The coronavirus has upended lives and livelihoods across the globe, but few places have been hit as hard as Rio de Janeiro, a state of 16 million people where the virus has killed more than 18,000.

Wagner Gonçalves, artistic director of Estácio de Sá, one of the oldest samba schools, or groups, has turned its workshop into a distribution centre for food baskets. On Monday, people lined up near the school’s floats, which have not been disassembled, to collect the assistance packages.

“The financial impact is something that we haven’t been able to grapple with,” Gonçalves said, noting that many Brazilians have been getting by on temporary government assistance payments. The food baskets, he said, “are a way to give people a breath of hope.”

Luiz Carlos Silva, a steel sculptor who has worked on carnival displays since the 1990s, was in line waiting for a basket wearing necklaces of blue beads, a symbol of his faith in the Afro-Brazilian deities that are frequently honoured in the parades.

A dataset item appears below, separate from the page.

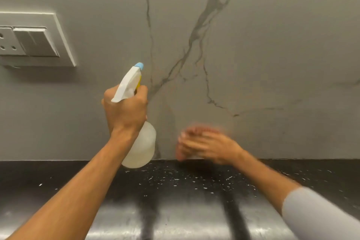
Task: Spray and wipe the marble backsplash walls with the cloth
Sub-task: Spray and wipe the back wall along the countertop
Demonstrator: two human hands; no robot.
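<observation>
The grey marble backsplash [243,48] with dark veins fills the upper view. My left hand [124,111] grips the neck of a translucent spray bottle [143,146] with a white trigger head and blue nozzle [139,65]. The bottle is upright, its nozzle aimed at the wall. My right hand [206,146] is blurred by motion, low against the wall just above the counter, fingers towards the left. A small pale patch [193,156] shows beneath its palm. It is too blurred to tell whether this is the cloth.
A black speckled countertop [175,191] runs below the wall, with bright reflections near me. A white socket and switch plate [33,41] is mounted on the wall at the left. A grey sleeve [319,212] covers my right upper arm.
</observation>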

He listed the friends he has lost to the virus and said he never expected to go through such hardship when he gave up his job as a bus driver in 2002 to devote his time to a labour of love: the city’s carnival.

“We’re losing the art of carnival,” he said, referring to the scaled-back plans this year. “It’s a bit sad because carnival is the land of joy.”

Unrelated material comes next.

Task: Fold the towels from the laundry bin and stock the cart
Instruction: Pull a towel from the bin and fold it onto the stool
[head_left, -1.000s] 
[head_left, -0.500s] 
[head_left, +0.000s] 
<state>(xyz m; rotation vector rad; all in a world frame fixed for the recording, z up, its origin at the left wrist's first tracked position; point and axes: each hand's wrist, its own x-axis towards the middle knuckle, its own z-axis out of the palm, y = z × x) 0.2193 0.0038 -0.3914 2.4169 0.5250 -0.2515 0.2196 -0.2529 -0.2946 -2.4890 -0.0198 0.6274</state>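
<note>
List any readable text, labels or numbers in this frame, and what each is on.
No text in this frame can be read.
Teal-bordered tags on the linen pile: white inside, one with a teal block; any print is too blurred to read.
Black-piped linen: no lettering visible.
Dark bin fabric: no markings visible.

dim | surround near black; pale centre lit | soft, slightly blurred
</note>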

Ferreira, the researcher, said samba schools leaders are keeping their options open and their plans vague. They may put on performances outside the Sambódromo, or participate in the street parties that have become an increasingly central part of carnival.

“Carnival is a cleansing of the soul,” Nicilda da Silva said in the wake of this year’s cancelled carnival in Rio de Janeiro, Sept 27, 2020. Dado Galdieri/The New York Times

“Carnival doesn’t happen in Rio de Janeiro based on a government decision,” he said. “Carnival imposes itself.”

Recent carnivals have featured mockery of and challenges to the city’s mayor, Marcelo Crivella, and the country’s president, Jair Bolsonaro.

Crivella, an evangelical pastor, said his office supports carnival but he has done little to hide his personal disdain for a hedonistic tradition that features abundant drinking, scant clothing and lots of very public displays of affection. (To put it mildly.)

Bolsonaro last year created a ruckus when he tweeted a video of a carnival reveller urinating on another, which he billed as a sign of how depraved the whole thing has become.

Vieira, the carnival art director, said that in suspending this year’s parade, the leaders of Rio’s carnival associations had shown they were more responsible than the federal government, which is led by a president who has disdained the virus’s threat.

“Carnival is an artistic and cultural activity that is also a mirror of Brazil’s social makeup,” he said. “The least important thing about carnival is its festive aspect.”

Still, asking many revellers to indefinitely delay the one time of the year when they have license to escape their humdrum lives, bend rules and lose themselves in a glittering, if ephemeral, fantasy is tough, said da Silva.

She’s put aside her costume — but hasn’t retired it entirely, she said, hoping to celebrate somewhere, somehow.

“Carnival is a cleansing of the soul,” she said.